Compte tenu de sa taille, on imagine aisément que le S-ICD passe parfois difficilement inaperçu chez des personnes maigres, voire des adolescents. Néanmoins, lorsque le défibrillateur est implanté en position relativement postérieure, cette gêne esthétique peut être considérablement atténuée. Chez des personnes de poids moyen, le défibrillateur n’est le plus souvent visible que pour un œil averti. De toute façon, les avantages du dispositif compensent largement une éventuelle gêne esthétique qui est, le plus souvent, mineure. Elle ne doit pas, nous semble-t-il, sauf problèmes psychologiques préexistants, être un obstacle à la proposition ce dispositif, surtout lorsque l’on sait qu’il est appelé à diminuer très nettement de volume dans les années à venir.
L’avenir
Il convient de souligner que la défibrillation avec sonde sous-cutanée est sûrement l’avenir de la technique. Très rapidement, le défibrillateur va se miniaturiser. Des boîtiers de deuxième génération sortiront bientôt et une troisième génération est déjà à l’étude.

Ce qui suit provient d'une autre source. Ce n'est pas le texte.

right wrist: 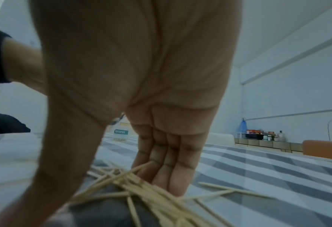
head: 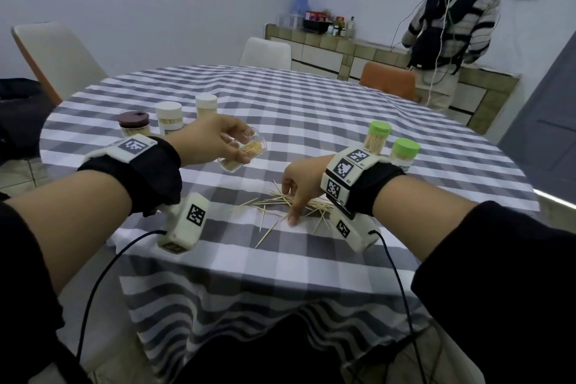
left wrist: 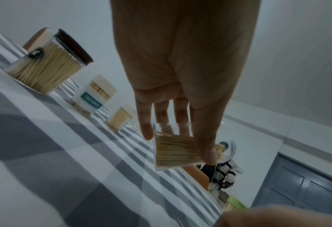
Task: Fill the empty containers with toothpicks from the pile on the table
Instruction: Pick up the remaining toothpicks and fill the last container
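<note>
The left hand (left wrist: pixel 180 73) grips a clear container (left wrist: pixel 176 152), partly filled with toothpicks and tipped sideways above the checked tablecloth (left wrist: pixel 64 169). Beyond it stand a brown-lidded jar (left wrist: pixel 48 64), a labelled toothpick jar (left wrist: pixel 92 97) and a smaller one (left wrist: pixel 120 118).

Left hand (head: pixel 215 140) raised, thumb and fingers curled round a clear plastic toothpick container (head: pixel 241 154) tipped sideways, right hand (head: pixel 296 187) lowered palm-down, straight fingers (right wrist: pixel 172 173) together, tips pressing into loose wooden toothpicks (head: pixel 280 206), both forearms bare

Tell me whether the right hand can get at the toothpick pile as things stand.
Yes, it looks so: the right hand is already down on the toothpick pile, fingers straight among the sticks, nothing between them. The left hand holds the clear container aside.
</note>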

Quant à l’absence de stimulation antibradycardique, il est à parier qu’elle sera résolue dans le futur avec l’apparition prochaine des stimulateurs cardiaques sans sonde : la défibrillation avec sonde sous-cutanée couplée à la stimulation sans sonde va constituer dans l’avenir les bases d’une évolution spectaculaire qui révolutionnera la stimulo-défibrillation cardiaque.